[Given information — start]
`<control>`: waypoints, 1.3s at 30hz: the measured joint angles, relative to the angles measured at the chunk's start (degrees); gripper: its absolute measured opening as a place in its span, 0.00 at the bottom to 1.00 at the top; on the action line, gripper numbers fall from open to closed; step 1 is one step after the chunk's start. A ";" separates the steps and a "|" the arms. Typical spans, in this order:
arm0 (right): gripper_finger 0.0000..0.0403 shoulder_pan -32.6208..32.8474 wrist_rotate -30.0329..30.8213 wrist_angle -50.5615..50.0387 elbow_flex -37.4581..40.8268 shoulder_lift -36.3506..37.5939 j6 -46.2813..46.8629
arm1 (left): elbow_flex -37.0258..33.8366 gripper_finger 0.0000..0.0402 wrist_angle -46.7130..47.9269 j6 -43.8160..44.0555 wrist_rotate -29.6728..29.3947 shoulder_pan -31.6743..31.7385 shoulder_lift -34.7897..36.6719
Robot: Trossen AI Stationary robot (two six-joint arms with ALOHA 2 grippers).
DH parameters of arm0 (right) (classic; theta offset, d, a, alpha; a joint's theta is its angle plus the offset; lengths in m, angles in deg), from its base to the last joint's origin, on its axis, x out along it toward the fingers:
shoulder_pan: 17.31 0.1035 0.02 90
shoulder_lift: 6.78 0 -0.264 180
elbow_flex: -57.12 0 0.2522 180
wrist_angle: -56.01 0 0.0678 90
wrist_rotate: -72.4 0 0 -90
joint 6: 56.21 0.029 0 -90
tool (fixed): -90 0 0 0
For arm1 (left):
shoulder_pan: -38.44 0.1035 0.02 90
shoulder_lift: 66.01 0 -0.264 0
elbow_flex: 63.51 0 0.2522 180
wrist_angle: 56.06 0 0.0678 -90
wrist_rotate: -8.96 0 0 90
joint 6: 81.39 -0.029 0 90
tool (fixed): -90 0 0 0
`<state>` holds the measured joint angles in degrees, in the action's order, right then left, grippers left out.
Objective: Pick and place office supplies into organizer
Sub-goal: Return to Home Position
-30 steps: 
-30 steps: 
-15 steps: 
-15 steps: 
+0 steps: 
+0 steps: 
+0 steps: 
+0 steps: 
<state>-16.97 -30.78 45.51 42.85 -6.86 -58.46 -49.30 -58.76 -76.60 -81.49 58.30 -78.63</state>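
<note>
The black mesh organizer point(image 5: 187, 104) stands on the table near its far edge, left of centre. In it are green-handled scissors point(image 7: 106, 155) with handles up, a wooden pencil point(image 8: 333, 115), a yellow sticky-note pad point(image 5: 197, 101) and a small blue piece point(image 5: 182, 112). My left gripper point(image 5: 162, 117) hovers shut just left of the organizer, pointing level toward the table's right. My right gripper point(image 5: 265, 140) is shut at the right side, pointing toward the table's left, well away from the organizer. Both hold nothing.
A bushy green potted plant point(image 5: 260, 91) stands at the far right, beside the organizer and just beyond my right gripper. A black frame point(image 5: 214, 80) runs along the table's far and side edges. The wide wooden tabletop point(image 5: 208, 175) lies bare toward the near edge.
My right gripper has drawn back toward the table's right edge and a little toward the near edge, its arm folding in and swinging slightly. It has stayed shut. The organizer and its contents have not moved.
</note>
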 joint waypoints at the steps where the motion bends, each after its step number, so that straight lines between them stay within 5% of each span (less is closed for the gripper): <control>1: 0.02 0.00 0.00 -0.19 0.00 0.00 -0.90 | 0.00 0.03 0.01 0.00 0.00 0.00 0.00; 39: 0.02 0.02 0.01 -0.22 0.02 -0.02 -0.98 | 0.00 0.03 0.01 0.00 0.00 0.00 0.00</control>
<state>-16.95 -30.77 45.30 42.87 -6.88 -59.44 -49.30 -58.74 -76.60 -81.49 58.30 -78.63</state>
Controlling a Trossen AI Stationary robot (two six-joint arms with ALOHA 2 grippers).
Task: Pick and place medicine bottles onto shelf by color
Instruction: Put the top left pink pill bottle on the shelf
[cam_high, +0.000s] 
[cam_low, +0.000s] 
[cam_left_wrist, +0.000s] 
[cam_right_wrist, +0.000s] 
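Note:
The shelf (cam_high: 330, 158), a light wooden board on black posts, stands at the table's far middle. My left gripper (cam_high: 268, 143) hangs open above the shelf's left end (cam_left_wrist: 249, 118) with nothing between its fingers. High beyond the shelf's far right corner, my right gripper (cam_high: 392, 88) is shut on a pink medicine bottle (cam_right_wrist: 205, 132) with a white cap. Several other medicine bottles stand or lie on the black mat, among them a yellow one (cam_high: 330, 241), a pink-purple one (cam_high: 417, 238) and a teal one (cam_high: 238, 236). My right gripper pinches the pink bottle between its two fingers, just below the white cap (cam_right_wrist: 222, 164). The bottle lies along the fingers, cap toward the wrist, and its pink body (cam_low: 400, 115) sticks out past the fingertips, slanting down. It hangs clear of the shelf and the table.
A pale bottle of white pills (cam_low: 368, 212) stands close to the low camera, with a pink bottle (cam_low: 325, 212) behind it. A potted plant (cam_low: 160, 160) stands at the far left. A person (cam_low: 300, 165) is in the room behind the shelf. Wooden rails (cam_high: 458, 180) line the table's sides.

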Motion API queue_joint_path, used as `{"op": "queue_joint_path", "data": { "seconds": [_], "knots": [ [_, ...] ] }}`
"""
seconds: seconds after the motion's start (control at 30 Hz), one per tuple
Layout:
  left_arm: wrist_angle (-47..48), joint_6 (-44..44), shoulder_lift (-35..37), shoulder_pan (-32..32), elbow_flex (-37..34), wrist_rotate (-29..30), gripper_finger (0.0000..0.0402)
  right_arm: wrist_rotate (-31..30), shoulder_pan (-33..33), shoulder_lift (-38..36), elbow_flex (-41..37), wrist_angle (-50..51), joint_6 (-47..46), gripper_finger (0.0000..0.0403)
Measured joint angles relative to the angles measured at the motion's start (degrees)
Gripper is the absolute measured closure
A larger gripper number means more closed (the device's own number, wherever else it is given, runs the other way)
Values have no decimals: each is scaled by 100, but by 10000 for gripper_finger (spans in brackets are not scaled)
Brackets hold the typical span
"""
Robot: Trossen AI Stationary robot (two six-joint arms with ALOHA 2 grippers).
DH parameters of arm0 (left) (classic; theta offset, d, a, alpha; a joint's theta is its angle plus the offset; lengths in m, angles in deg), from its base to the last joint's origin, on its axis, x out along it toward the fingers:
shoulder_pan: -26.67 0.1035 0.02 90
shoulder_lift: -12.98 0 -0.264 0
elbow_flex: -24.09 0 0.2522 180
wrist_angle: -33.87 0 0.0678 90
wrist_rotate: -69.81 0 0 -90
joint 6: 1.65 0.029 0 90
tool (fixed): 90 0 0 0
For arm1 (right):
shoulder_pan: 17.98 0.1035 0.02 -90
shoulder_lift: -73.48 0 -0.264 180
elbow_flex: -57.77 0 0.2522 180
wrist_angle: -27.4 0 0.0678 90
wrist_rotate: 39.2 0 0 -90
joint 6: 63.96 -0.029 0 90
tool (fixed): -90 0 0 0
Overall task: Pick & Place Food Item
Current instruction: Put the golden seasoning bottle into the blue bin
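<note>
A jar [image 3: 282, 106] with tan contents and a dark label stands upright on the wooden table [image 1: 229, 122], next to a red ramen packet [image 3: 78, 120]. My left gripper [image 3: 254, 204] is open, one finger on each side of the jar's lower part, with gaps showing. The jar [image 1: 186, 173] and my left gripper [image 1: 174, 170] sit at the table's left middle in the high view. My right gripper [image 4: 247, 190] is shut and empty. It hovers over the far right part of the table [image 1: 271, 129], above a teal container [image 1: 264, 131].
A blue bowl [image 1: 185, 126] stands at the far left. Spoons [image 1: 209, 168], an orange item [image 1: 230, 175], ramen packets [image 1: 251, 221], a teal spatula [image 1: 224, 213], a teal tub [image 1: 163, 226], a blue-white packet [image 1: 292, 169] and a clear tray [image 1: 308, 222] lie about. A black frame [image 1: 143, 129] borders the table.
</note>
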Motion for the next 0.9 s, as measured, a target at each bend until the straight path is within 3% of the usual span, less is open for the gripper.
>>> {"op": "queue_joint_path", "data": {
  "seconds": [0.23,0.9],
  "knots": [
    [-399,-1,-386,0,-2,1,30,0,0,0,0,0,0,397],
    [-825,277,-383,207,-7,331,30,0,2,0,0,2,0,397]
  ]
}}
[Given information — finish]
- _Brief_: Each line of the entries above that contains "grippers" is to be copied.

- _Expected output_:
Robot: Trossen AI Stationary robot (two six-joint arms with ALOHA 2 grippers).
`<state>` holds the measured joint angles in degrees, in the action's order, right then left, grippers left out.
Controlling a Trossen AI Stationary robot (two six-joint arms with ALOHA 2 grippers).
Robot: Trossen AI Stationary robot (two six-joint arms with ALOHA 2 grippers).

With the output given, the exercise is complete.